Autor: Marcos Augusto Ribeiro dos Santos – marcosaugustords@gmail.com
Orientador: Cristiano Becker Isaia
A sociedade se transformou como um todo nos últimos anos, muito em razão da quarta revolução tecnológica que trouxe maior conectividade entre os cidadãos através das Tecnologias da Informação e Comunicação (TICs), em especial através da Internet. A inserção dos cidadãos nessa realidade se deu de forma acentuada no comercio, através das vendas online o e-commerce. Hoje esse representa uma fatia considerável e em ascensão do comercio de produtos e serviços no Brasil e no Mundo. Desde a implementação dessas ferramentas, surgem quase que em paralelo as formas de resolução de conflitos gerados nesse ambiente entre consumidores e fornecedores.
As formas de resolução de contentas online, Online Dispute Resolutions (ODRs) trilharam seu próprio caminho e se desenvolveram sozinhas. Essas plataformas, alcançaram ferramentas que verdadeiramente facilitam a chegada na solução de conflitos através da interatividade proporcionada pela internet. Para além do ambiente comercial as ferramentas de resolução de conflitos se demonstraram aplicáveis aos problemas da vida analógica. O novo posicionamento é positivo em uma realidade nacional quando há cada vez mais o acesso aos dispositivos ligados à internet, Computadores e Smarthphones por exemplo.
Porém, a utilização dessas ferramentas vem se apresentando ao público brasileiro de forma obrigatória, através das chamadas “vias administrativas” que por muitas vezes se demonstram ser ODRs. A nova roupagem para o acesso à justiça comum (física), aos fóruns e juízes. Essa aplicação, como demonstrada na pesquisa, é inoportuna pois de fato o Brasil não vive um acesso pleno à internet e a aplicação obrigatória irá gerar exclusão digital e social daqueles que não conseguem lidar com essas tecnologias.

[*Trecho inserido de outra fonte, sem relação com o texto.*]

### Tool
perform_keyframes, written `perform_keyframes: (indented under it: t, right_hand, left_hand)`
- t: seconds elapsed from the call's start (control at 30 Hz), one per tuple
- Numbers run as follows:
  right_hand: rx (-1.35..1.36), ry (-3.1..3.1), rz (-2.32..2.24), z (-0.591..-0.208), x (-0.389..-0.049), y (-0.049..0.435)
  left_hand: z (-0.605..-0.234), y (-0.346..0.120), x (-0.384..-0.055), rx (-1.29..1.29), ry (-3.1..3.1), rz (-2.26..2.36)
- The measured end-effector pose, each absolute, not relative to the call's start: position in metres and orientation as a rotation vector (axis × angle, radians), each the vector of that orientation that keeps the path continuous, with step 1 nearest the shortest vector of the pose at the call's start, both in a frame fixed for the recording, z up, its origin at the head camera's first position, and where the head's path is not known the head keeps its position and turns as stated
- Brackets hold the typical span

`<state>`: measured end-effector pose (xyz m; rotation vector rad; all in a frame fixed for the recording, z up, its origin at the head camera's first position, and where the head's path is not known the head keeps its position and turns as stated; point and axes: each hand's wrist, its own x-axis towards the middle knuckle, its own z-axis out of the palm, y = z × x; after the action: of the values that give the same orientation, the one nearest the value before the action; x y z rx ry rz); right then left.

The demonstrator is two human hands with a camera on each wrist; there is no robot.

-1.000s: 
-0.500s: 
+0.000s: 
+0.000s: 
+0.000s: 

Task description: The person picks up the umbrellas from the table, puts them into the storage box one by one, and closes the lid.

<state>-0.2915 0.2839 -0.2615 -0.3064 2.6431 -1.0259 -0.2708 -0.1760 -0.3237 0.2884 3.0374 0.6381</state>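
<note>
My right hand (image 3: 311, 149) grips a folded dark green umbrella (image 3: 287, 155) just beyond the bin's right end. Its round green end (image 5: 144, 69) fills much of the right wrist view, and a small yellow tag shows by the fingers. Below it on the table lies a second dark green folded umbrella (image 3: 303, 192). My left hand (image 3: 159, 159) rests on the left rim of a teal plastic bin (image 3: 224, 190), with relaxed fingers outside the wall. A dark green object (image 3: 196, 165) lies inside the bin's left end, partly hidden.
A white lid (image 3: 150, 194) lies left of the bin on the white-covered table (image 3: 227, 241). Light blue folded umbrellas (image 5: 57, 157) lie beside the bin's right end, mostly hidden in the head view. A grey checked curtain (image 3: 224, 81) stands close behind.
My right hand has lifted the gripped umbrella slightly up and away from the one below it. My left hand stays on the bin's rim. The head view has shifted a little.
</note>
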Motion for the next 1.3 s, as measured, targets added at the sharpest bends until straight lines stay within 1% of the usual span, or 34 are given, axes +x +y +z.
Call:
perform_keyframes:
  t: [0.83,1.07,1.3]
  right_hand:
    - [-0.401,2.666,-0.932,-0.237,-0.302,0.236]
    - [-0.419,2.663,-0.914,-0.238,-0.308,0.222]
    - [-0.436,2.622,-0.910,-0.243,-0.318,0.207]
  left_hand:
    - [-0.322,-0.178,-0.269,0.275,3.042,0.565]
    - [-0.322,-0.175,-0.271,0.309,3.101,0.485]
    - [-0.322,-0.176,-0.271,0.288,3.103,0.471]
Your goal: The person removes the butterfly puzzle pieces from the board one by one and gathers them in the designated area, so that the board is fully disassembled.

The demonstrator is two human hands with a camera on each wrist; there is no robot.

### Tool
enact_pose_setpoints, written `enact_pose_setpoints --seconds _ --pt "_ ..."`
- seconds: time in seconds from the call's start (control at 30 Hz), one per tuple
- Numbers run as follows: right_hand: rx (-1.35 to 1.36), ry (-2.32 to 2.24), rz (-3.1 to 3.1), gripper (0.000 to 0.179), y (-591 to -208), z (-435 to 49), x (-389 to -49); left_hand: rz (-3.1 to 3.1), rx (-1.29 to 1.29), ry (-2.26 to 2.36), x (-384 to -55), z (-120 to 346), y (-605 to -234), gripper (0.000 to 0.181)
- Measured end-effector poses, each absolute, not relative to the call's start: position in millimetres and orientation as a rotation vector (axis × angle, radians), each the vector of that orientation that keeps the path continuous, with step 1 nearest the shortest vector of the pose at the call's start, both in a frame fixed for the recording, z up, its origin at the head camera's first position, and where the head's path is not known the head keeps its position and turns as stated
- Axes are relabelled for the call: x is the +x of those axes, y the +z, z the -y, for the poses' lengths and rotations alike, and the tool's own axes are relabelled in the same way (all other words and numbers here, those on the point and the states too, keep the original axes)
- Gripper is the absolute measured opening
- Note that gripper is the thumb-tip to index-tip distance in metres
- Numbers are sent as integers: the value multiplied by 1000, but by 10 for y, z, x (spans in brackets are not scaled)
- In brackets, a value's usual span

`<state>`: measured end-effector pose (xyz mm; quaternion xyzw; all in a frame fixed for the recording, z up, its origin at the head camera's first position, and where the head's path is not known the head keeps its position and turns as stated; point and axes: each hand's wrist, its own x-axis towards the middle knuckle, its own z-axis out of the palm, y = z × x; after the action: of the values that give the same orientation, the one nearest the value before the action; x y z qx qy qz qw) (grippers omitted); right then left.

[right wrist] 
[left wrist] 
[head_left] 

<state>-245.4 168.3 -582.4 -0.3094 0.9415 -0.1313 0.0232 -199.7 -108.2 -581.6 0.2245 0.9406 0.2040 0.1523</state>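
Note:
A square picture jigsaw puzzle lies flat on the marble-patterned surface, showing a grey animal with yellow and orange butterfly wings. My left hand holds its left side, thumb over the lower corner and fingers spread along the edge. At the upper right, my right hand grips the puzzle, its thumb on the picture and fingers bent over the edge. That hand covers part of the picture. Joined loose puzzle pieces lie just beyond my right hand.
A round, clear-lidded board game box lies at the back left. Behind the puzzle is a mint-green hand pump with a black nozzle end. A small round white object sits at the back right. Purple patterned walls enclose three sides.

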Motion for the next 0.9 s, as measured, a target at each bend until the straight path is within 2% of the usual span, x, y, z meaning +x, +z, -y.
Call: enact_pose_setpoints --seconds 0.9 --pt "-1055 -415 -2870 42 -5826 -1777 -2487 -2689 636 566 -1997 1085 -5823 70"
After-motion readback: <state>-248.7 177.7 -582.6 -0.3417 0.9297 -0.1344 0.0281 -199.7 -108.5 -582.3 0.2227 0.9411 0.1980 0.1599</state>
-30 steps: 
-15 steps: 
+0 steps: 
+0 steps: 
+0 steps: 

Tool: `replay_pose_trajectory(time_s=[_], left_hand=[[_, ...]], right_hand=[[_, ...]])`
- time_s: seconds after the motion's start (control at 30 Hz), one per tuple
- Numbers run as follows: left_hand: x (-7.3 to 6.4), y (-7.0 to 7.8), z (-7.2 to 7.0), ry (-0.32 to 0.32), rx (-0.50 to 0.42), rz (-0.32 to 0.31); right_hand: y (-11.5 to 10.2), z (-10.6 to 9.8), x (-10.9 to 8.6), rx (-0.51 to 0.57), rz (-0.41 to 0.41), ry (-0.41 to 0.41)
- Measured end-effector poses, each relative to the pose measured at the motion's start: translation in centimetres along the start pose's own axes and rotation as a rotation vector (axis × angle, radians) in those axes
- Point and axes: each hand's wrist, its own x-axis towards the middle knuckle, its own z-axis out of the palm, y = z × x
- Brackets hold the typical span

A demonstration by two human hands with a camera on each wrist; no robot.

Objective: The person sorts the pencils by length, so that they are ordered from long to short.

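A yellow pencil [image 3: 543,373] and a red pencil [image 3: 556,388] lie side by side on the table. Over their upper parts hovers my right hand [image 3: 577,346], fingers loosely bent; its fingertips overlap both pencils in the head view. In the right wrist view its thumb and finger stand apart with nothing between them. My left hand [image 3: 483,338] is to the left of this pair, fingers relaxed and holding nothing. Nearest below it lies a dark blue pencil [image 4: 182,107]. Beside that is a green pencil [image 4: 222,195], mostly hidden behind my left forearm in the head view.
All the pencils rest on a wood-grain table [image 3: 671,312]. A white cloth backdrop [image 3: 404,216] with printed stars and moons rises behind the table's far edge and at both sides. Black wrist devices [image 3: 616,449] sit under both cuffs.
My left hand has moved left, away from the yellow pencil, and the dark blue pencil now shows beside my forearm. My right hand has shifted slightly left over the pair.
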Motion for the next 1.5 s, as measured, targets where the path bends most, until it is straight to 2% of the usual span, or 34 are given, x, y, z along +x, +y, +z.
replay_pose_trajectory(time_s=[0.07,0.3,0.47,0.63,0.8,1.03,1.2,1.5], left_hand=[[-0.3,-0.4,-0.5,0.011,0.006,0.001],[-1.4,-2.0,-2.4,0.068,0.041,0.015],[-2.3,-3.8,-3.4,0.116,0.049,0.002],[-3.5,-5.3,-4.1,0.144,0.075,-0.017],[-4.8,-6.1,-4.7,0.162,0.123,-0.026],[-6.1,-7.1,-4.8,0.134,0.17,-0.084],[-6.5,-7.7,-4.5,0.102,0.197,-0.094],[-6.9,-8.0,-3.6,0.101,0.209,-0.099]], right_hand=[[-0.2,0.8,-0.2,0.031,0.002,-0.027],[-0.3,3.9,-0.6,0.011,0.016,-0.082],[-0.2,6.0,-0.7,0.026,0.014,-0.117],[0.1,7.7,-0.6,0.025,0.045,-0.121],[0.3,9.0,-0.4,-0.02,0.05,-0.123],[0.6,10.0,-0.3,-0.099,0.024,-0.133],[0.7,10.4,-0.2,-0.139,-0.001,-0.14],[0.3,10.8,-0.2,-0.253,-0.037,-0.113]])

O direito do consumidor e o previdenciário não absorveram da mesma maneira tal obrigatoriedade e isso se dá pela tradição de cada direito. Os brasileiros costumeiramente contratam Advogados ou Assessores Jurídicos para tal, por mais que as vias administrativas sejam obrigatórias ainda ficam abertas as portas físicas de agências do Instituto Nacional do Seguro Social (INSS). A plataforma de ODR nesse caso é o MEU INSS, pelo qual o cidadão consegue uma gama de ações que possibilitam a concessão de benefícios previdenciários ou de aposentadoria. Logo, há aí um potencial litigio resolvido. A aplicação de ODRs em Direito Previdenciário é uma porta além das já existentes e não geram exclusões digitais.
De outra banda, o mesmo entendimento é aplicado no Direito do Consumidor, esse se apresenta de forma abstrata mas há clara menção jurisprudencial à plataforma estatal CONSUMIDOR.GOB.BR. No sitio virtual, o Consumidor irá entrar em contato com o fornecedor e tentar resolver suas contendas, todavia, somente com a negativa poderá entrar em juízo, preferencialmente através do Juizado Especial Cível. A obrigatoriedade aqui é claramente danosa ao acesso à justiça desses cidadãos.